Filosofi Teras lahir di sebuah teras yang berpilar dihiasi lukisan, semacam alun-alun di Athena sehingga nama ajaran yang dipelopori oleh Zeno ini disebut Filosofi Stoa atau Filosofi Teras. Filosofi ini sudah ada sejak masa Yunani Kuno sekitar 300 tahun sebelum Masehi atau 2.300 tahun yang lalu. Jauh dari filsafat yang terkesan sebagai topik berat dan mengawang-awang, Filosofi Teras justru praktis dan relevan dengan kehidupan Generasi Milenial dan Gen-Z masa kini.
Buku Filosofi Teras ini dibuka dengan riset sederhana mengenai Survei Khawatir Nasional yang semakin memperkuat persoalan yang sedang dihadapi masyarakat Indonesia saat ini. Pertanyaan yang dilemparkan Henry Manampiring dalam surveinya sederhana tetapi menarik dan menggelitik. Di antaranya mengenai tingkat kekhawatiran hidup seseorang secara keseluruhan, tingkat kekhawatiran tentang studi lanjutan, kekhawatiran akan relationship, kekhawatiran terhadap status jomblo/sendiri, kekhawatiran mengenai pekerjaan/bisnis,
kekhawatiran atas kondisi keuangam pribadi, kekhawatiran sebagai orang tua, kekhawatiran menyangkut kondisi sosial politik di Indonesia, dan sebagainya. Hasil dari survei tersebut cukup mencengangkan dan sukses memprovokasi saya untuk membaca tulisannya pada bab selanjutnya.

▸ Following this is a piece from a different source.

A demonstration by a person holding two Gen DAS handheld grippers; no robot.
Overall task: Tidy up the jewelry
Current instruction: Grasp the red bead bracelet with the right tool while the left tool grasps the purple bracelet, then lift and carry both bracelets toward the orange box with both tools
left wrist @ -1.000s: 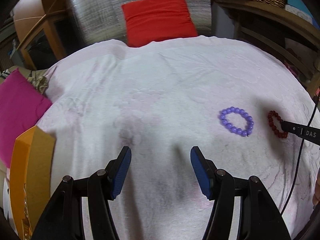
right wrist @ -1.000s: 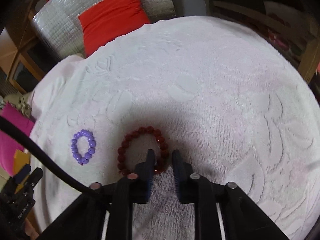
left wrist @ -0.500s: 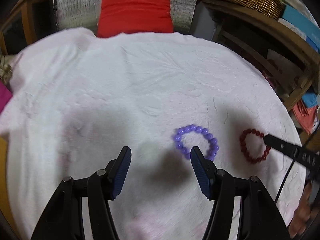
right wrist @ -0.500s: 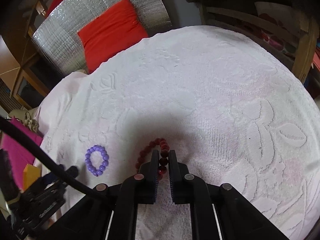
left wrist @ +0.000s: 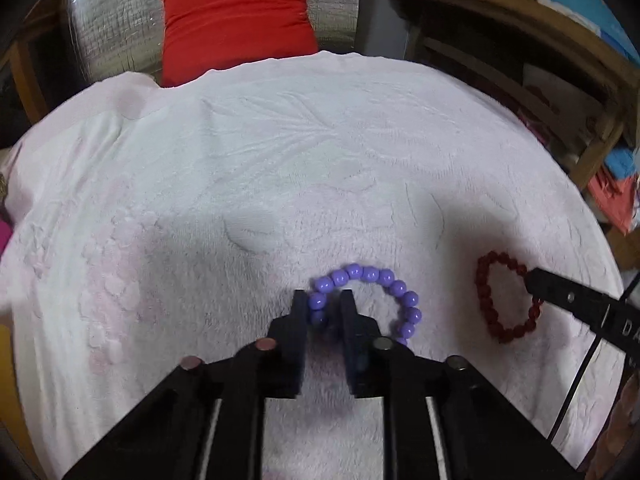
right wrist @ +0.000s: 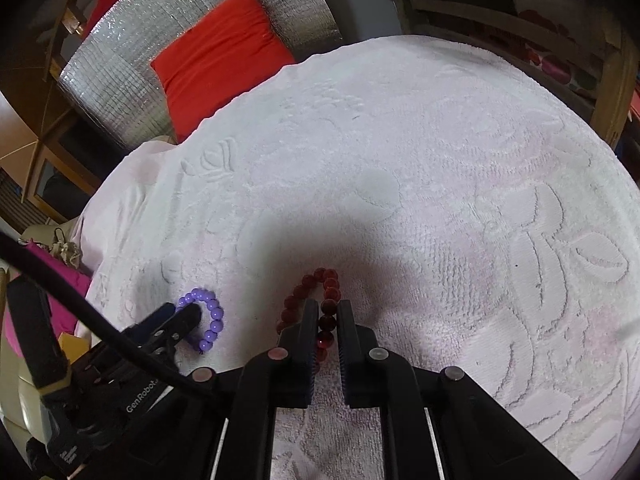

Terlepas dari kekurangannya, jika sudah mulai membaca isi buku ini maka Anda akan dibuat tidak ingin beranjak sebelum sampai halaman 320. Alih-alih sebagai buku filsafat yang berat, buku ini lebih mengarah pada wejangan laku hidup. Tidak heran jika buku ini dinobatkan sebagai Best Seller Nasional 2019 dan mendapatkan penghargaan dari Kemendikbud sebagai “Influencer Award The Future Is Here”. Kembali lagi ke Filosofi Teras, semua tergantung interpretasi. Awalnya akan terlewatkan tetapi setelah membacanya menjadi sayang jika tidak bertemu dengan buku ini.
Pada akhirnya, buku Filosofi Teras merupakan buku yang sangat ciamik dan layak untuk direkomendasikan terutama bagi generasi masa kini yang saat ini lebih terobsesi untuk memiliki feed Instagram yang sempurna dan berlomba-lomba menambah followers. Dengan membaca buku ini, diharapkan kita dapat lebih bijak dan cerdas dalam bersosial media. Selain itu, menjalani filosofi ini memang tidak mudah, dibutuhkan latihan mengendalikan emosi negatif, serta berusaha untuk cuek dan bodo amat tehadap sesuatu yang berada di luar kendali kita. Maka percayalah, stres terhempas, damai pun datang. Selamat Membaca! Selamat berbahagia ala Filosofi Teras!